My pictures are from Whitehall Park, in Darwen, where volunteers care for a small rose garden tucked away where not everyone will find it. It has all the ingredients you’d want in a rose garden, including a good mix of shrubs, climbers and companion plants; structures to give height; and places to linger. The little garden’s character has a naturalness, a sense of wildness, helped along by the roses themselves, despite them having great pedigrees. It is a little on the shady side: Darwen’s blessings have rarely included abundant sunshine. A cream coloured variety grows there that produces several twisted green buds in the centre of each flower. I’ll perhaps share some pictures of that one later, but I warn you, it’s funny looking.

36 Replies to “Rosa ‘Queen of Denmark’ | Pink Alba Rose”

  1. I looked up Darwen and found it’s very close to Blackburn, in Lancashire.

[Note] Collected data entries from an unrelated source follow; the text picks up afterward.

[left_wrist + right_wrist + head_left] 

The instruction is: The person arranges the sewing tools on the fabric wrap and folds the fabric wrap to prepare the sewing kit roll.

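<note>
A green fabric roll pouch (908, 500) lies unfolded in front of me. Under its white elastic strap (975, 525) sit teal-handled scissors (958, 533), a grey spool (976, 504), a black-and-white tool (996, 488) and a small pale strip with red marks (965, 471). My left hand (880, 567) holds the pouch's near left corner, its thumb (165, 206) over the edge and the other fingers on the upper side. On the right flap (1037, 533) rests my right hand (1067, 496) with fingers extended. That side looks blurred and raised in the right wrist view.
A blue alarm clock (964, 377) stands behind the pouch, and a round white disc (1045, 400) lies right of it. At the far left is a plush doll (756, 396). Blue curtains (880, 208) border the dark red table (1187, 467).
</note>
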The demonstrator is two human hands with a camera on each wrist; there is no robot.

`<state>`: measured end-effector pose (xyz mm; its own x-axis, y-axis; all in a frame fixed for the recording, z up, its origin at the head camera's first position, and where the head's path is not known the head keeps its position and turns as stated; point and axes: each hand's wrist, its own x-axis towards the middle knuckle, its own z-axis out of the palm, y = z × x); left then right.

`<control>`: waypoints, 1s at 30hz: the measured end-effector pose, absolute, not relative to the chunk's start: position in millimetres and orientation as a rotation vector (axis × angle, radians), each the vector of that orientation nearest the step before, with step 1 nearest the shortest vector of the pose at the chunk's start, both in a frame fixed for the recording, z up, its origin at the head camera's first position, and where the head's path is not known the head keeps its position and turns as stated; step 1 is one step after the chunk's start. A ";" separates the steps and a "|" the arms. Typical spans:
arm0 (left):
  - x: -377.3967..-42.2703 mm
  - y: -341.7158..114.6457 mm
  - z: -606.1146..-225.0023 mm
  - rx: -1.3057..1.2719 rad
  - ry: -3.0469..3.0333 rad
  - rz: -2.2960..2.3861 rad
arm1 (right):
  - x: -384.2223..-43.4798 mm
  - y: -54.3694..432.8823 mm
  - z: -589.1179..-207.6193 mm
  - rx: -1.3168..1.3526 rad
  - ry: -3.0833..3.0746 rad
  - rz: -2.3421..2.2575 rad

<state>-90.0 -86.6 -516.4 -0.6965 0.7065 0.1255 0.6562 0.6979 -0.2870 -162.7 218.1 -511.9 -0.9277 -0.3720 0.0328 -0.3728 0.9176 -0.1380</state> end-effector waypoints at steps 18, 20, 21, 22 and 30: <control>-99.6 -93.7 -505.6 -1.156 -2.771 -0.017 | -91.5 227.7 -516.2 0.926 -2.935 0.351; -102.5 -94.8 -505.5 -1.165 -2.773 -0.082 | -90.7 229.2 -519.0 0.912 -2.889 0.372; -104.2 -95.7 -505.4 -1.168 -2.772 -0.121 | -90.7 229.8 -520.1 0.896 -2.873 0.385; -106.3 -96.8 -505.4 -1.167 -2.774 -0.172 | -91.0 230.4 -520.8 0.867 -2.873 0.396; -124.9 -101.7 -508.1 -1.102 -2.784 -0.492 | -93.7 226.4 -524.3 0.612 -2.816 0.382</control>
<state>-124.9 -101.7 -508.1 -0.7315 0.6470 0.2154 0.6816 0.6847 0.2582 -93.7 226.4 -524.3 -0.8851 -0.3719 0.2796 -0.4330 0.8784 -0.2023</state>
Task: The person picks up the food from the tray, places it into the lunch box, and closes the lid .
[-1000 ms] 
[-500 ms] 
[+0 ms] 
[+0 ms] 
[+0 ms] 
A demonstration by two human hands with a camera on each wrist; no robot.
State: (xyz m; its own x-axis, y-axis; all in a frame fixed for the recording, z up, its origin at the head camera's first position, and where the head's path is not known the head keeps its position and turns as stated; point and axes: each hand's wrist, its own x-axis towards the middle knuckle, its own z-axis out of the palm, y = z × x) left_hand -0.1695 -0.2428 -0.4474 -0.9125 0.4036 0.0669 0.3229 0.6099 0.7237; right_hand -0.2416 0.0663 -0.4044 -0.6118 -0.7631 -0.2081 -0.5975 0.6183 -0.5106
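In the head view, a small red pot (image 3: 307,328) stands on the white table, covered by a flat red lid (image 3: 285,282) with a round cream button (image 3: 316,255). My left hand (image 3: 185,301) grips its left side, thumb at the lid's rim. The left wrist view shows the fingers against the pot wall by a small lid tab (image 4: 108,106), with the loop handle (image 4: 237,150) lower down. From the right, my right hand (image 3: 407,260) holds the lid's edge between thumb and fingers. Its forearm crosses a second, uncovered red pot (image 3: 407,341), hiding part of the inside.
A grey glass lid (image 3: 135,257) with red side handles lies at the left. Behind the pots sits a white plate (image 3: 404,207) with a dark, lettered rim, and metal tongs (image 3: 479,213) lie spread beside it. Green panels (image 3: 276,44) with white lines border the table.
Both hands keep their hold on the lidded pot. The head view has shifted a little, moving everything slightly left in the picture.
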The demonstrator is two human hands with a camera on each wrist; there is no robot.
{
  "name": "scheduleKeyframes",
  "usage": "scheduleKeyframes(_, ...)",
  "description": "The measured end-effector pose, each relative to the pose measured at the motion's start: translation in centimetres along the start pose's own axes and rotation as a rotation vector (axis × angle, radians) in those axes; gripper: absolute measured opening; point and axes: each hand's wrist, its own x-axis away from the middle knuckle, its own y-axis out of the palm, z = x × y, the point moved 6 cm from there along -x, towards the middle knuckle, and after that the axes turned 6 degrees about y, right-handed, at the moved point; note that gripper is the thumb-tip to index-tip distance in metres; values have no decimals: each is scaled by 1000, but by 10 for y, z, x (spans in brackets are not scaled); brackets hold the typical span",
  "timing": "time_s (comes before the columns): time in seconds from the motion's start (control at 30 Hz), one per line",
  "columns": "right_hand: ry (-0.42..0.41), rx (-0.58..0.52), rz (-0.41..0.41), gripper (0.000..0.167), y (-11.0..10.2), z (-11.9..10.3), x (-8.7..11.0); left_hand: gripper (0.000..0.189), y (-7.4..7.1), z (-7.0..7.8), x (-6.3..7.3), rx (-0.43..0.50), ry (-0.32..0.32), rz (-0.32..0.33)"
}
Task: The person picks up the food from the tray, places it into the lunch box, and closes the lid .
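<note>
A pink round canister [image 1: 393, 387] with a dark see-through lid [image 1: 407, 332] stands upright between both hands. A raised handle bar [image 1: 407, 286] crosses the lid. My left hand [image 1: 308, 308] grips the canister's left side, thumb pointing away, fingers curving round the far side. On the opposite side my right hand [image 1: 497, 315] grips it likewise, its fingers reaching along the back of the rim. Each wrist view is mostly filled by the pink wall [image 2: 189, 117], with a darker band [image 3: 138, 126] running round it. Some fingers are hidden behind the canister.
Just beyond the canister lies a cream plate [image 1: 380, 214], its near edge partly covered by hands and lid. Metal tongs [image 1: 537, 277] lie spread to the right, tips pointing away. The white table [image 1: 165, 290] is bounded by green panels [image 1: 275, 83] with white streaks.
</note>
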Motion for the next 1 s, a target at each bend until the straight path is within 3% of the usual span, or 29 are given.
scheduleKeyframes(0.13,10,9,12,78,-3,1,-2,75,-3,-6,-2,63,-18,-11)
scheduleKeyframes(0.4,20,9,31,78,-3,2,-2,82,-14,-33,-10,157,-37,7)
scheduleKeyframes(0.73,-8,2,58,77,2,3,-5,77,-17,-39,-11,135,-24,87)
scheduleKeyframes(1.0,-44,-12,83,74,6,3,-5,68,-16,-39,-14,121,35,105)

That immediately reminded me of John Lennon’s song “Day in the Life,” which spoke of “four thousand holes in Blackburn, Lancashire.” What got me searching in the first place was the question of whether Darwen and Darwin are merely variants of the same name. Apparently not, according to

    1. My sweetheart was delighted to see a butter pie for sale here – I think he had heard of those in a Beatles song too. The oak derivation is the one I’m familiar with.

  2. First I must catch my breath, which was taken from me by the buds. If a bud can be described as extravagant, then that’s what these are. I particularly love the two peeking out in the top photo. To paraphrase Gilbert and Sullivan, they really know their worth. Those sepals have a ballet-like quality. So lovely! Thank you for the lift!

  3. Those sepals are remarkable and I was thinking how much I liked them when I reached the paragraph saying you did too.

    Any rose with a beautiful perfume is a treasure in my mind as so many roses in plant nurseries these days don’t have a smell at all.